(The task):
In the listing below, how many lines contain the word "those"? Please respond with the number only.

(Data extract):
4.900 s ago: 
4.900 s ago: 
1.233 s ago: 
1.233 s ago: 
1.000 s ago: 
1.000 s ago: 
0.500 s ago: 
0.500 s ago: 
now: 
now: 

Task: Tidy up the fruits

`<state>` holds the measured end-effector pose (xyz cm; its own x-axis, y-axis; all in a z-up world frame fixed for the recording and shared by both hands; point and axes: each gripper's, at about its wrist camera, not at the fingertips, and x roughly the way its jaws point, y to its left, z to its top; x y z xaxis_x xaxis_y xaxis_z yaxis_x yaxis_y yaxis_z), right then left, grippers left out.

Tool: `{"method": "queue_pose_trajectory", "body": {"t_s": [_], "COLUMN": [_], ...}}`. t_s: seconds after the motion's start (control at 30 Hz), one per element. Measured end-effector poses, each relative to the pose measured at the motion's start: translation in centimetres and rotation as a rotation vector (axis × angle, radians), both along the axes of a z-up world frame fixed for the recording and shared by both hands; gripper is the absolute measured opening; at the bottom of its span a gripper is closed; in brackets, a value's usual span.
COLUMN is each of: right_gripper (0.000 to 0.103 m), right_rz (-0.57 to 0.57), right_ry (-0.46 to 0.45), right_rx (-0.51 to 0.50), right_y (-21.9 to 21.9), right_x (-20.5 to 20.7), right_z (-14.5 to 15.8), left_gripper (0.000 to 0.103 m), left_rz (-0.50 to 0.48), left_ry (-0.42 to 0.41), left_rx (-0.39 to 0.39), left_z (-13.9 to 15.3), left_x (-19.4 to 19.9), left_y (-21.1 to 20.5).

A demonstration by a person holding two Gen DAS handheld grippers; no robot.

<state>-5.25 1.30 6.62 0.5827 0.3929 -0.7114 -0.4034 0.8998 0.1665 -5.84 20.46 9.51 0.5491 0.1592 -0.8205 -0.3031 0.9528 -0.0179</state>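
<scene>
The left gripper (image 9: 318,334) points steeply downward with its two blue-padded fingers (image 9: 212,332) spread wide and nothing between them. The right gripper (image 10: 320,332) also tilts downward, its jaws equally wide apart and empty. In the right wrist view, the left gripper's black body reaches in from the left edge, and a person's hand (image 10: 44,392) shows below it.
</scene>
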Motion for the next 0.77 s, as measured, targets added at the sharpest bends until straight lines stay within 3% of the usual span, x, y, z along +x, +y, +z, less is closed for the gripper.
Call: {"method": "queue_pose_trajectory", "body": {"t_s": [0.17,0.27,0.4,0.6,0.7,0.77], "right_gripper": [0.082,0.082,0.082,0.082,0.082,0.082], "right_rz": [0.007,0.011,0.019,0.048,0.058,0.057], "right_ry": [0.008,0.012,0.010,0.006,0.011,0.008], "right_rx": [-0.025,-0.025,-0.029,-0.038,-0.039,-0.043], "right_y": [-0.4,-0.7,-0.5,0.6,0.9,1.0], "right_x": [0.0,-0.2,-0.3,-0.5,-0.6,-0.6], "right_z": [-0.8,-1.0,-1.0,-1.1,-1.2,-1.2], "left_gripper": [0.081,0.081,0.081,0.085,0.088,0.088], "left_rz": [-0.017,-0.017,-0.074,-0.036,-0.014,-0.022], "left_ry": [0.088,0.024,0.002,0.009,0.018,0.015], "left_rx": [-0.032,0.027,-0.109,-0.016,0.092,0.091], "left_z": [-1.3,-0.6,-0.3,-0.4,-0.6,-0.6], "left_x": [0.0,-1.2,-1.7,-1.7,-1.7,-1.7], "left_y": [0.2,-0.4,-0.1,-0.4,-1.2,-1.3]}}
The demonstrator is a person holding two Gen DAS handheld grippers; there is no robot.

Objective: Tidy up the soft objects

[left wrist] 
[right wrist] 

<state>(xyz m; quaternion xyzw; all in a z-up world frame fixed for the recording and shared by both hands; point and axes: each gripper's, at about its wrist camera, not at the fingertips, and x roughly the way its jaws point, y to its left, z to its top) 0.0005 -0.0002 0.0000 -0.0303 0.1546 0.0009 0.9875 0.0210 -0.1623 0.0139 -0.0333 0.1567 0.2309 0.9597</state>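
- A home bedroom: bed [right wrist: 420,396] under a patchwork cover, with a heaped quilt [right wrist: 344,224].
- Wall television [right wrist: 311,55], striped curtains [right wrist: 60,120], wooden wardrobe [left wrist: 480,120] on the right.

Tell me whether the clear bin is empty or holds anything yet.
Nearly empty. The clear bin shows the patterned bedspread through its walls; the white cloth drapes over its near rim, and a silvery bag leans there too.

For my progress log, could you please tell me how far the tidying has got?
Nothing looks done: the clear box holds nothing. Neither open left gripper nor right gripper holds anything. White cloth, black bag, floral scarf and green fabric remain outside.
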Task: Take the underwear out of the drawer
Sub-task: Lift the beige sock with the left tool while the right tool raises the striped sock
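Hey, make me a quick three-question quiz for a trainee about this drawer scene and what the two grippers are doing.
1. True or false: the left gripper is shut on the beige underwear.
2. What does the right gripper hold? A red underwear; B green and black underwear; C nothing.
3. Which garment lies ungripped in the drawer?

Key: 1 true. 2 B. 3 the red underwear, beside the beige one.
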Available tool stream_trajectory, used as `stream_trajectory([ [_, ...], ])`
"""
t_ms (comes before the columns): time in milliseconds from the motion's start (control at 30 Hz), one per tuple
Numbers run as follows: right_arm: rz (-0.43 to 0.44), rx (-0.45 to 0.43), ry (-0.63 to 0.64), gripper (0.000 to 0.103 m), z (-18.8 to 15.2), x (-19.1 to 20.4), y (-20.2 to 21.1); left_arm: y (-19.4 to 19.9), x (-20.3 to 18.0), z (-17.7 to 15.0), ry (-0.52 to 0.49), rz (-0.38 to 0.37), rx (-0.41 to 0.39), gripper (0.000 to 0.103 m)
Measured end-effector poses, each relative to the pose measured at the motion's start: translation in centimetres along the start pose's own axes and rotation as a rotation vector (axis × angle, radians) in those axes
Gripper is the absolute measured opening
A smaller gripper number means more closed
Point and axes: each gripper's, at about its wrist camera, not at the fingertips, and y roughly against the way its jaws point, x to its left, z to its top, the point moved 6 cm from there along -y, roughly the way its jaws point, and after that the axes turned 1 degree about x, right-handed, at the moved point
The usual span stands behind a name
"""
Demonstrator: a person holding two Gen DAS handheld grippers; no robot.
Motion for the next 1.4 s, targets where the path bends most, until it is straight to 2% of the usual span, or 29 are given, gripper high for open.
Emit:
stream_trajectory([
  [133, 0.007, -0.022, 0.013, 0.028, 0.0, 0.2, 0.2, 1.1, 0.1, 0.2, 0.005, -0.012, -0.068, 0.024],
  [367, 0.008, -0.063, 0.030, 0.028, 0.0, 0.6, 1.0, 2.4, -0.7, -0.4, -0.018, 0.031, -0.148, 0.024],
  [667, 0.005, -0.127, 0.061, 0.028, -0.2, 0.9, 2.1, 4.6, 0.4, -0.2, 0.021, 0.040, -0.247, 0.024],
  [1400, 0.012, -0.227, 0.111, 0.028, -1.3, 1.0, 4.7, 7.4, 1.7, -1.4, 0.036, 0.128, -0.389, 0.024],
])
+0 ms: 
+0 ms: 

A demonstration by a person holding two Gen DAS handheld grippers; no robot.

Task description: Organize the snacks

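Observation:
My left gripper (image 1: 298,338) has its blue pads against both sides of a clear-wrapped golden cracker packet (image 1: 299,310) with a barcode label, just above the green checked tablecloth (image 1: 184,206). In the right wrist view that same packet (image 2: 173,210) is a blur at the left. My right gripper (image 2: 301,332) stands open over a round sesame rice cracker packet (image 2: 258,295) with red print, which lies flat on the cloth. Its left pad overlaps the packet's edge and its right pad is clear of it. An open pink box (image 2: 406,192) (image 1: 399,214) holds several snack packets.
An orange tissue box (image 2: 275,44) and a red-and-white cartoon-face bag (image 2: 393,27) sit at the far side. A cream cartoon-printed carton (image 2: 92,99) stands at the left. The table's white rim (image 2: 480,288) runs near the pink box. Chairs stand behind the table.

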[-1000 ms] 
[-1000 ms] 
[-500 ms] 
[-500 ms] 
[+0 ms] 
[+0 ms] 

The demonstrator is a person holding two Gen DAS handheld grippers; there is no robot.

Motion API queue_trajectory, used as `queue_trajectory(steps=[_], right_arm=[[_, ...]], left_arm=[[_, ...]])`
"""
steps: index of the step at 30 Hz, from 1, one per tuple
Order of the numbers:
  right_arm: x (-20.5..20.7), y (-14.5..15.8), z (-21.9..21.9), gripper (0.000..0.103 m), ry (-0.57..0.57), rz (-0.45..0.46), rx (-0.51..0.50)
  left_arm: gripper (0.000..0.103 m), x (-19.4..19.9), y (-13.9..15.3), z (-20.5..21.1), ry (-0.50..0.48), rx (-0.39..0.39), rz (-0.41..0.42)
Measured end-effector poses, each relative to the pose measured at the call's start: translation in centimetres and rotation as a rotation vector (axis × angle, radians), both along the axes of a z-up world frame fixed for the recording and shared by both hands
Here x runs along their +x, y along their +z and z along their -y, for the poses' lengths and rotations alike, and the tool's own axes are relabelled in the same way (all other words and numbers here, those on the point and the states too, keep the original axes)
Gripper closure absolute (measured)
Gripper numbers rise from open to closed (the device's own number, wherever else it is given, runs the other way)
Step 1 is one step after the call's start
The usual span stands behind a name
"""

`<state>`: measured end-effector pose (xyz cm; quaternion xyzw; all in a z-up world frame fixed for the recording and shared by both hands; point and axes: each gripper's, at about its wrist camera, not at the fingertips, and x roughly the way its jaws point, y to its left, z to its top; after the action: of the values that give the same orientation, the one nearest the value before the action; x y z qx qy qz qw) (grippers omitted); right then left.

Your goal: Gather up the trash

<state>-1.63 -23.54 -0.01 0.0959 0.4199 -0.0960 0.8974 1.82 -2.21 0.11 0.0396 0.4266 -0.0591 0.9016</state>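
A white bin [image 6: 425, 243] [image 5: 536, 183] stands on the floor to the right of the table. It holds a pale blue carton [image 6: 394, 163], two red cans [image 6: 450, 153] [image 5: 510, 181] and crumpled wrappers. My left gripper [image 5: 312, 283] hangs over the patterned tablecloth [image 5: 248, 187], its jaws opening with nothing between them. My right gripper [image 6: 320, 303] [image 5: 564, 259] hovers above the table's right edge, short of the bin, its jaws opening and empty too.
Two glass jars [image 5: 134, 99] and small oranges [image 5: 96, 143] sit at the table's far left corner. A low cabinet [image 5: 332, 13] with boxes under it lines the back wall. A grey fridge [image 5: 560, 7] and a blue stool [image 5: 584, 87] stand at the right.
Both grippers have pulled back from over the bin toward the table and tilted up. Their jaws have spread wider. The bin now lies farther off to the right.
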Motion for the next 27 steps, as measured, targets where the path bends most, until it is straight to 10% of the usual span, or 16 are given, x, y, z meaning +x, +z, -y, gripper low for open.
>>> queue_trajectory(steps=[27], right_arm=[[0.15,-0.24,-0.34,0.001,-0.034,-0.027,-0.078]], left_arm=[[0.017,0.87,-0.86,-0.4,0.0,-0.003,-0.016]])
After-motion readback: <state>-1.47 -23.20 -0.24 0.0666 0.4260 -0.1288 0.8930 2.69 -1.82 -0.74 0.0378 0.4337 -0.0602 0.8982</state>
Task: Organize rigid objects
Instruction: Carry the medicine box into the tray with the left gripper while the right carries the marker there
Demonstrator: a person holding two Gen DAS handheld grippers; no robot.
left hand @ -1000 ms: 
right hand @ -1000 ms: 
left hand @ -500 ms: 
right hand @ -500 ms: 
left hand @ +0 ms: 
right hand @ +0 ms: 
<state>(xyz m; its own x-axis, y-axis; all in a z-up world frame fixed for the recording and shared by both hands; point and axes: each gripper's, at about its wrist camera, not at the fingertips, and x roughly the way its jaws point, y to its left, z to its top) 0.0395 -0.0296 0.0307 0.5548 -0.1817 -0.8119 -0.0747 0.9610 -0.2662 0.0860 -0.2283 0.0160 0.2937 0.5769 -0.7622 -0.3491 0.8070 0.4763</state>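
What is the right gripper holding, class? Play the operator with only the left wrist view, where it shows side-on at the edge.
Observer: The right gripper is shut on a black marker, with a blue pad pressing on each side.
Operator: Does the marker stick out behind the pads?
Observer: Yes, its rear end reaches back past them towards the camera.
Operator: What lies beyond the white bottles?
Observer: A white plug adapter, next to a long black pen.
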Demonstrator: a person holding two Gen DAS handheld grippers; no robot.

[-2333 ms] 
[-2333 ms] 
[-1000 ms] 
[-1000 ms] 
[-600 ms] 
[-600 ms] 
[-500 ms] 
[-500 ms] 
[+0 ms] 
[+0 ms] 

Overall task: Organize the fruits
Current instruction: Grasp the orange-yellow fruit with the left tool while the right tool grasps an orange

(Reply to the exercise):
2